I could start this post by mentioning the several dozen quotes from famous authors pointing to the fact that writing is all about revision, but I think I’ll just sum it up myself, if that’s alright:

Anyone who doesn’t revise written work is a jackass.

You may feel like a champion after finishing off a story or poem or other literary brilliance, and you should. Getting the words down on paper is one of the hardest things to do, and I mean that. The mind will find a thousand reasons for you to do something else, and most times we succumb to the imp of distraction. However, nothing you write will be worth its keep if you don’t take the time to give it at the very least a once over.

To illustrate my point, I’m writing tonight about my adventures in submitting to Glimmer Train. I’m going to break it up into parts because very long blog postings scare me, and I think they probably scare a lot of people out there.

Before I get one with it, I want to clear the air about my expectations with this submission from past experience:

  1. I have been submitting work to Glimmer Train for about ten years
  2. Out of those seven years worth of submissions, I have only been a finalist once
  3. I know how bad that sounds

So why submit anything, right?

Well, call me a glutton for rejection, but I think it’s important as a writer to  have goals and keep trying for them. I’ve been published in other places, but I want to be published in Glimmer Train, and that’s that.  A personal crusade, if you will.

There is also the matter of sharpening my teeth. Because I know that Glimmer Train is hard for anyone to get into, and I know that the likelihood of my own story getting in is so small, I have to work as diligently and intelligently as possible.

It all comes down to revision. My story might be unique, clever, well thought out and have all the elements the editors are looking for, but if I don’t take the time to review it and make the tweaks (often times the huge overhauls) needed to make it shine, it’s not worth a thing.
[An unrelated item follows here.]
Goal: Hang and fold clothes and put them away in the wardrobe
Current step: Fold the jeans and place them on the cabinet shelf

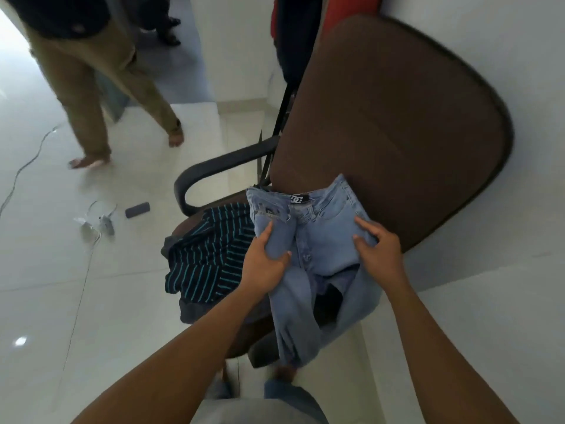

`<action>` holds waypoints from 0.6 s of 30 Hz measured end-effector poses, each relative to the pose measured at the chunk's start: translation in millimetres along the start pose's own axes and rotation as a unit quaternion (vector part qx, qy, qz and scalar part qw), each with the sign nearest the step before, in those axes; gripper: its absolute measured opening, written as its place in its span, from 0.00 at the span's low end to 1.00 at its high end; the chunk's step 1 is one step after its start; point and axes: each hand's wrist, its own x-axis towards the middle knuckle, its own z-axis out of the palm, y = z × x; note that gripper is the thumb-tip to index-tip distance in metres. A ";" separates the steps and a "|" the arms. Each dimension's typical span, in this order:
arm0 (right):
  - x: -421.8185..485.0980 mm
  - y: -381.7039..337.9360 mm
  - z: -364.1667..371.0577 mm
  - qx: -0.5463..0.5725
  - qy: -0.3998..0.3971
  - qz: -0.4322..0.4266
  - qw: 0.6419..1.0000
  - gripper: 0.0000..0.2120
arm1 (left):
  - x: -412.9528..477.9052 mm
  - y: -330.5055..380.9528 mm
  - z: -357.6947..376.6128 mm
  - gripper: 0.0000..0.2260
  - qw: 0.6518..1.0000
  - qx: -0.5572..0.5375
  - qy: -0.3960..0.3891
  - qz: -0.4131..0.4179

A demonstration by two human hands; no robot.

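Light blue jeans (321, 221) hang in front of a brown office chair (397, 117), waistband up, legs drooping toward the floor. My left hand (264, 261) grips the jeans' left side just below the waistband. On the right side, my right hand (377, 249) grips the denim with curled fingers. A dark shirt with teal stripes (208, 258) lies crumpled on the chair seat, left of the jeans.
The chair's black armrest (220, 163) juts left. A person in khaki trousers (91, 87) stands barefoot at the upper left. A dark phone (137, 210), a grey adapter (105, 223) and a cable (18, 172) lie on the white tile floor. Red and dark clothes (293, 26) hang behind the chair.
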 end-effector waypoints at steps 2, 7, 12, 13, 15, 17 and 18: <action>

In revision you’ll find that your mind is a bit more calm and very much more analytical. I’ve been on the writer’s high of fast, free-flowing prose quite often, but much like any other high you come off of it and realize there’s quite a bit that needs to be cleaned up. Sentences that made sense will seem empty or confusing, word choice will come off as conceited or much too weak. These are the things you need to find when revising your work.

Think about it: you can’t find a potter who never touched up a vase or bowl before firing it into a final form, right? Writers are no different. If anything, we’re far worse.

Writers need to produce the most polished, well constructed work they can. Thinking that a first go is the best you can do is not only an insult to your skill, it’s an insult to the craft.

As I’ve noticed the rambling that is now creeping in, I’m going to cut this here. The next installment will deal with the fundamentals of how I do two basic, quick checks on work going out for submission, and why I think they are important for any writer (how do you like that for a mission statement?).


One thought on “The Overlooked Art of Revision, Part 1: Why Revise?

  1. The longer I’m at this whole writing thing, the more convinced I am that the difference between humdrum and f***ing brilliant is all about revision. And revision. And more revision.